TVD Configuration
The Tabular Vocabulary Definition CSV file must have a column headed Type and a column headed URI which contain information on the type of RDF term being defined and its URI. A configuration file is used to determine how the entries under each column heading are processed. This section describes the default config file and how to customize it for specific needs.
Introduction
The transformation of a Tabular Vocabulary Definition CSV file into RDF
requires a YAML config file that has information about how column headings
and entries should be handled. For example, entries under the Type
column may be words such as “class”, “property”, “concept scheme” etc, and
the entries in the URI column may be compact URIs (cURIs) such as
“dct:title”. In this case it is necessary to state that the types “class”,
“property” and “concept scheme” map to the URIs used for those types in
RDF, for example rdf:Property, rdfs:Class and skos:ConceptScheme.

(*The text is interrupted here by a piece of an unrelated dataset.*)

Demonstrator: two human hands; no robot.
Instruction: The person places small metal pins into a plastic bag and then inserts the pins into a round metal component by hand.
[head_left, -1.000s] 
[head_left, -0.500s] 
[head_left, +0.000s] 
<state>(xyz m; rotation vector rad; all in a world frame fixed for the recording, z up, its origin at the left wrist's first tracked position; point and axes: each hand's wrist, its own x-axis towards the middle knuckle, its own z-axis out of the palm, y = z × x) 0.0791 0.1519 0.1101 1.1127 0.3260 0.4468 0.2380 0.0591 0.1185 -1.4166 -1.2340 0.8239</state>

It is also necessary to map each prefix used in the cURIs for the mapped
types and the terms being described to their correct URI stems, for
example, rdf maps to http://www.w3.org/1999/02/22-rdf-syntax-ns#,
dct maps to http://purl.org/dc/terms/ and so on.
TVD2RDF comes with a default configuration file which is used if no other
option is present. If a file called config.yaml is present in the working
directory when tvd convert is run, then it is used in preference to the
default. It is possible to use an alternative file by passing the -c
argument from ther command line: tvd convert -c «your-config-filename».
A CSV file containing namespace prefix and base URIs can be used to supplement
namespace information in the YAML configuration.
Note
TVD2RDF generally normalizes column headings and some values in a TVD so that variations in case and white space are ignored. Thus the values “Concept Scheme”, “concept scheme”, “ConceptScheme” would all be equilant. Likewise, column headers such as “Related Term”, “Related term”, “related_term” and “Related-term” would all be equivalent.
This is to maximize the readability of the TVD. It means that the use of case, white sapce and the characters - and _ to distinguish between values must be avoided.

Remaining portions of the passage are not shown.